The green bandwagon is rolling, and now there are more and more ways for owners to climb aboard.

The Leadership in Energy and Environmental Design (LEED) certification is becoming more widely known and standards are becoming more energy efficient. There are also numerous LEED designations now for both the buildings as well as the experts who guide the LEED process.

Many buildings are going for the US Energy Star certification and the Building Owners and Managers Association International has a BOMA 360 Performance Program (see story, page 44).

“We’ve implemented 27 initiatives ranging from simpler things like attending a training session on using the Energy Star Web site to using green cleaning methods,” said Lisa Mize, senior vice president for Shorenstein on the East Coast.

For instance, Shorenstein educated the building managers as to the specifics of green cleaning.

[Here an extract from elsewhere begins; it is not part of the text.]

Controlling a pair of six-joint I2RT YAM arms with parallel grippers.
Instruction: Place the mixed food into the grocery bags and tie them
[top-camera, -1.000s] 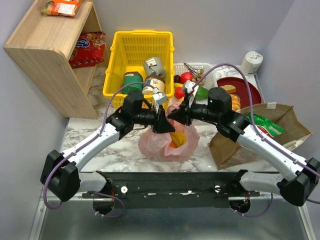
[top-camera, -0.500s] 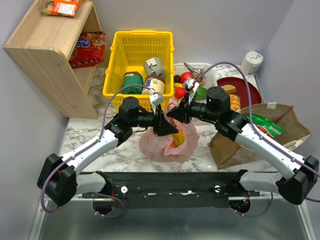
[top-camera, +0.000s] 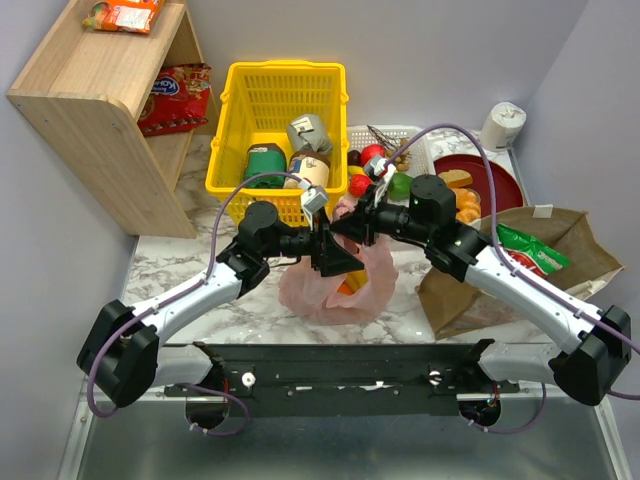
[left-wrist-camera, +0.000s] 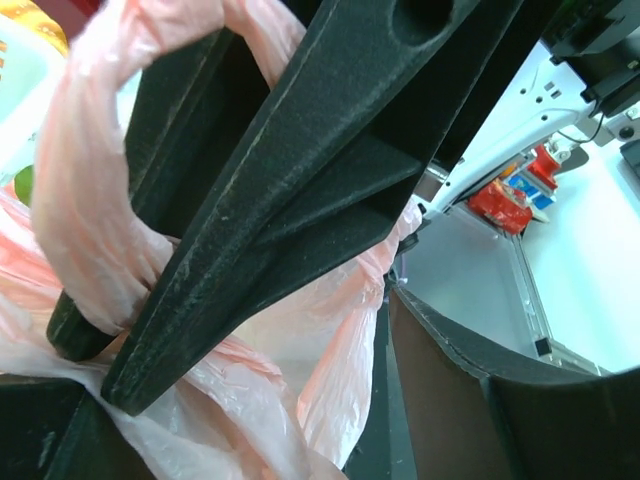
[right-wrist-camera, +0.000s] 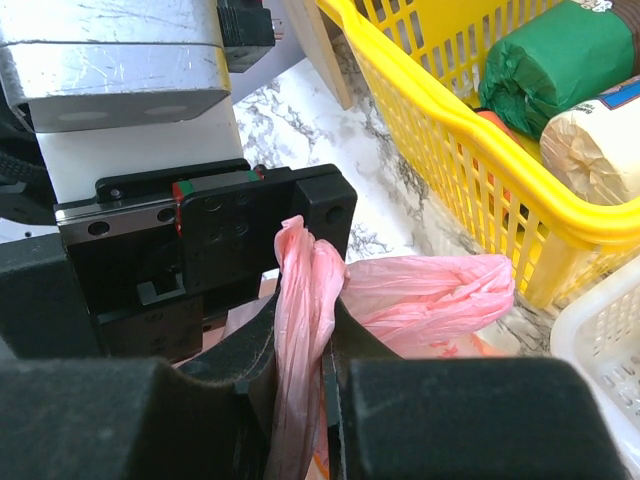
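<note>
Though unclear overhead, right end effector tight on pink bag.

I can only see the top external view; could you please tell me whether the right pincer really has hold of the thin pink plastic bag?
Observer: Yes. In the right wrist view, a twisted strip of the thin translucent pink plastic bag is clamped between the fingers of the right pincer.
Operator: Thank you. And how about the left pincer?
Observer: Its wrist view shows a pink handle loop curling around one finger of the left pincer. I cannot tell whether that loop is clamped.
</note>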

The company also created an amendment to its contract form which lays out the requirements for the janitorial companies as to what they need to buy to be in compliance for the LEED certification. “The managers just have to fill it in and give it to the janitorial companies,” said Mize.

This year, Shorenstein will be meeting with all of the tenants to discuss what they can do to be more energy efficient in their own spaces. They also ask new tenants to consider using green products.

Tenants are also asking a lot more questions about the green condition of the building. “They are a lot more educated about sustainability,” said Jean Savitsky, Chief Operating Officer of Jones Lang LaSalle.

Savitsky has found that simple things, like tweaking operating parameters, “Can save energy right off the bat.” She is focused on what she calls “the low hanging fruit” — for instance, if the occupancy of a building has changed along with tenant requirements but the air conditioning is still found to be on for all 24 hours. “A lot of stuff can be reset to save to 10 to 12 percent right off the top,” she said.

Michael Phillips, managing director, Jamestown, said going green is central to their mission. “Any buildings we build in the future would have sustainability at the forefront of the development,” he noted.

Jamestown already has a LEED gold rating for 1250 Broadway and has done a green analysis at some of their other buildings.

A re-lamping program in the lobby of 1250 Broadway that cost $400,000 will pay itself back in just seven months. “That’s phenomenal,” said Phillips. “The green doesn’t necessarily have to cost more.”

At Chelsea Market, changing the light bulbs on an old-fashioned arrow sign pointing to the bathrooms is saving $1,300 a year. “We have recycling programs and are working through and trying to improve efficiency in all the electrical systems,” said Phillips.

Ten years ago it was much more difficult to migrate towards green, said Frank Edwards, executive managing director of Colliers International. “It was very expensive at the time and few of the supporting suppliers were offering products that you could utilize cost effectively to run everything green as the energy and manufacturing were costly,” said Edwards. “Now materials are more readily available and the consultants are better educated.”

Edwards said a lot of tenants are requesting green build-outs at the same time a lot of building owners are requiring green build-outs. “You don’t hear people say, ‘No, we don’t want to be green.’ Instead it’s, ‘Right now, we don’t want to spend more money to be green’.”

But he says going green is healthier and reduces energy use. “On top of all of that you are saving money,” said Edwards. “You satisfy the employees and create a corporate charter that recruits good people and ties back to the corporate mission statement.”